Tedros Adhanom Ghebreyesus, director-general of the World Health Organization (WHO) issued a pointed statement to Pfizer-BioNTech and other vaccine manufactures who seem to be focusing on booster shots particularly to high-income countries. He insisted that the world needs Pfizer and Moderna to prioritize vaccines to low- and middle-income countries, as well as through COVAX, a joint program of the WHO, Gavi, the Vaccine Alliance, and CEPI, the Coalition for Epidemic Preparedness Innovations.
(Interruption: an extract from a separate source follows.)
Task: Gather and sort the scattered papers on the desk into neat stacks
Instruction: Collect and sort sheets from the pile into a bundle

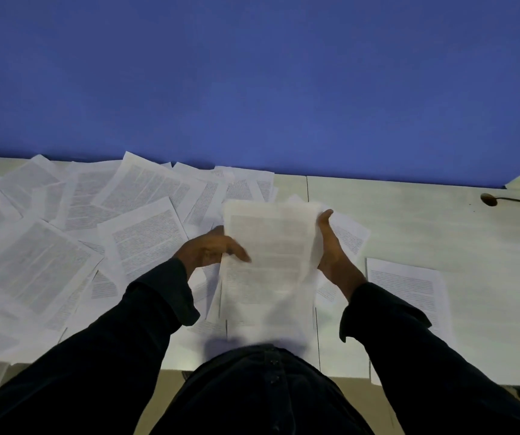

Ghebreyesus stated, “We’re making conscious choices right now not to protect those in most need.” And although death rates dropped for about 10 weeks, the global COVID-19 impact is climbing again. “Not everywhere is taking the same hit, though. We’re in the midst of a growing two-track pandemic where the haves and have-nots, within and between countries, are increasingly divergent.”
Soumya Swaminathan, WHO’s chief scientist, stated, “It may well be that you need boosters after a year or two years. But at this point, at six months after the primary dose, there doesn’t seem to be any indication.”
Four countries, including the UK, have indicated they will begin offering booster shots to some of their populations, which would require an additional 800 million doses of vaccine.
Mike Ryan, head of WHO’s health emergencies program, said, “What part of ‘This is a global crisis’ are we not getting? We will look back in anger and we will look back in shame if we don’t now move to use the increasing [vaccine] production capacity that is coming on line … to protect the most vulnerable, protect the frontline health workers around the world.”
John Moore, an immunologist at Weill Cornell Medicine, said, “There are scientific issues. There are ethical issues. What is the priority? In America, at the moment, it’s getting doses one and two out to as many people as possible, particularly in undervaccinated regions. … And a booster for people who got their vaccine less than six months ago doesn’t seem to be on the same degree of urgency.”
There are also questions about paying for a booster. The U.S. government has spent billions of dollars on vaccines and has options to acquire more. But it’s not yet clear if buying additional doses would require funding approval from Congress.
Jen Psaki, the White House press secretary, said yesterday that the administration wants “to have maximum optionality, including depending on what is most effective with children under the age of 12, including if there is a booster shot needed. So that certainly has long been in our planning, even in advance of knowing whether that will be a recommendation made by our health experts.”